À ce stade, le nucléaire n’est cependant formellement exclu ou inclus dans aucune catégorie. La balle est maintenant dans le camp de la Commission Européenne. Assistée par un groupe d’expert, celle-ci aura pour mission, d’ici à fin 2020, de définir plus précisément les contours des différentes catégories (activités « vertes », « transitoires » ou « habilitantes »). Dans quelle mesure la déclaration du Conseil européen légitimant le recours au nucléaire ne risque-t-elle pas de donner une orientation à ses travaux ? Difficile de le dire pour l’instant. On peut en tout cas craindre un lobbying assez actif des partisans du nucléaire. Ceux-ci pourraient bien recycler l’expression fétiche qu’utilisaient les conservateurs allemands avant la décision de sortie du nucléaire en 2011, visant à présenter le nucléaire comme une « technologie de transition »…

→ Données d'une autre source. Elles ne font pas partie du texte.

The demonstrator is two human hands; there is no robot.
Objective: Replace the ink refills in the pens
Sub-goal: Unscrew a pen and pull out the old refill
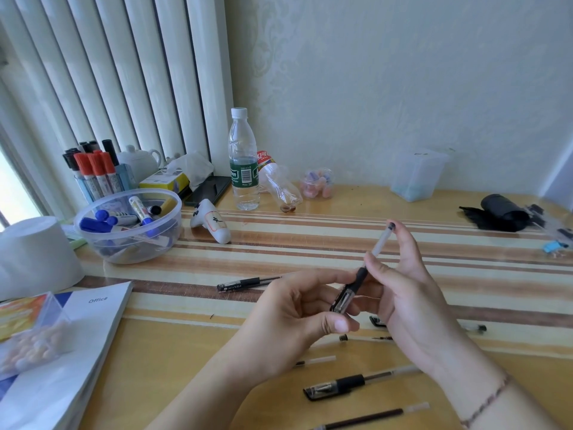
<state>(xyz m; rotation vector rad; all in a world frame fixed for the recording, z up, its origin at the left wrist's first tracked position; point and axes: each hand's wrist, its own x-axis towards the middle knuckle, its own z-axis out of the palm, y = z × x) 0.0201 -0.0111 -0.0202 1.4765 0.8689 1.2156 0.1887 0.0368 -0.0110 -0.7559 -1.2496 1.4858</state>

Une bonne nouvelle par ailleurs : le nucléaire exclu du Fonds pour une transition juste

Dans le cadre du « Green Deal européen » censé rendre l’Europe neutre en carbone d’ici 2050, un « Fonds pour une transition juste » doit être mis en place, afin d’aider les pays à adapter leur économie. Le 14 janvier 2020, Elisa Ferreira, la commissaire en charge de la cohésion et des réformes, a annoncé que le nucléaire en serait exclu. En attendant le résultat des travaux de la Commission Européenne sur la taxonomie, on peut toujours s’en réjouir.